Por outro lado, o futuro governo de Peru Libre beneficia-se e continuará beneficiando-se de uma relação regional de forças que se altera para melhor, com vitórias robustas da esquerda nos vizinhos: Argentina, Chile e, especialmente, Bolívia. Castillo já recebeu apoio da Nicarágua, do México, de Cuba e de partidos de massas da esquerda latinoamericana, organizada no Foro de São Paulo e no grupo Puebla – esses dois últimos tendo emitido fortes declarações de apoio, demandando respeito à vontade do povo peruano. Castillo também tem a seu favor a visível deterioração da máquina de intervenção regional dos EUA, com Luis Almagro, Secretário Geral da Organização dos Estados Americanos (OEA), em massivo descrédito após sua cumplicidade vergonhosa e criminosa no golpe de estado que removeu Evo Morales do poder em 2019, enfrentando uma acusação criminal da Bolívia na Corte Criminal Internacional. Ele tem sido repudiado aberta e publicamente pelos governos da Argentina e do México. Além disso, o grupo de Lima, inspirado nos EUA, (estabelecido para derrubar o governo bolivariano da Venezuela e liderado por Almagro) perdeu, recentemente, a cidade para um partido cujo programa inclui a saída do Peru da OEA e o retorno à UNASUR. Para completar, o programa do PNLP inclui forte apoio a Cuba e Venezuela.

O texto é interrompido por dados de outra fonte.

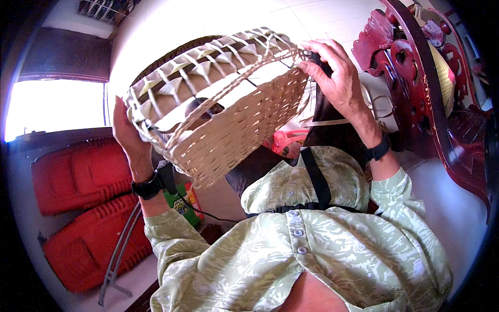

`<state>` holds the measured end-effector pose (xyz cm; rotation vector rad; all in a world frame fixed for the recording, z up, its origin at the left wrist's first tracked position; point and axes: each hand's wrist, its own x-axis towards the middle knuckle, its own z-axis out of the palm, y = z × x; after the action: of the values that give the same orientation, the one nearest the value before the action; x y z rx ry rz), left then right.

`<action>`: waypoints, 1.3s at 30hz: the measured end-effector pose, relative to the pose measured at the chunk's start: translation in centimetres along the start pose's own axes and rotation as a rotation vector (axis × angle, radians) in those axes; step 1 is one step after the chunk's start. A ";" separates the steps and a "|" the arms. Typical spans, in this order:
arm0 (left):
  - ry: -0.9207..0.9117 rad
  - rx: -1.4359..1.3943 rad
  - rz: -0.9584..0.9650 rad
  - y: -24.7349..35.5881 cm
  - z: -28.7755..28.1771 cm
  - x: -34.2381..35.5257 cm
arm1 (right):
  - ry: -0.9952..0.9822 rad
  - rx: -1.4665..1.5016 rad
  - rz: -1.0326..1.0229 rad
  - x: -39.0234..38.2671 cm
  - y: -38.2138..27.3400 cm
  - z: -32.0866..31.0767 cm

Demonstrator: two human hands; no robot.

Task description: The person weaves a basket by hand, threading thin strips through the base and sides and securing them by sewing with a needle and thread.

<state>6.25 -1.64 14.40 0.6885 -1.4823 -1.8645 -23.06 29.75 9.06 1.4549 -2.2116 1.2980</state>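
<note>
A pale woven basket (244,122) is raised and tilted in front of me. Strips cross its rim in a zigzag with small folded points. At its left end, my left hand (127,135) grips the side, its fingers partly hidden behind the weave. My right hand (335,70) pinches the upper right corner of the rim, thumb on the near side. A loose flat strip (327,123) sticks out below the right hand. Through the basket's gap shows a dark rounded thing (205,107) I cannot make out.
Two red moulded plastic pieces (83,177) are at the left, beside a grey metal frame (117,255). A green packet (182,203) lies below the left wrist. A carved dark-red wooden seat (431,83) stands at the right. A pink-red item (286,141) shows under the basket.
</note>
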 end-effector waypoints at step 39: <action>-0.043 0.423 0.082 -4.5 1.4 -4.7 | -0.205 0.350 0.467 -8.7 -6.3 -8.4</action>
<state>7.48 3.49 10.37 0.7687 -1.9289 -1.5239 -16.01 40.84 12.60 1.2604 -2.6784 1.8309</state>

No Norte imperialista, nossa tarefa é dizer a verdade sobre o programa progressista e antineoliberal de Castillo, voltado para a reversão de décadas de políticas neoliberais, com o objetivo ajudar a sua nação e seu povo, assim combatendo as inevitáveis deturpações da mídia mainstream; também é tarefa nossa continuar vigilantes e denunciar e rejeitar qualquer tentativa externa ou doméstica de minar a vitória do povo peruano por meios obscenos (violência, golpe de estado, lawfare, bloqueio econômico, legislação extraterritorial, sanções, as artimanhas típicas da União Europeia e coisas do tipo). Por fim, nos cabe ajudar a construir o mais amplo movimento de solidariedade em seu apoio.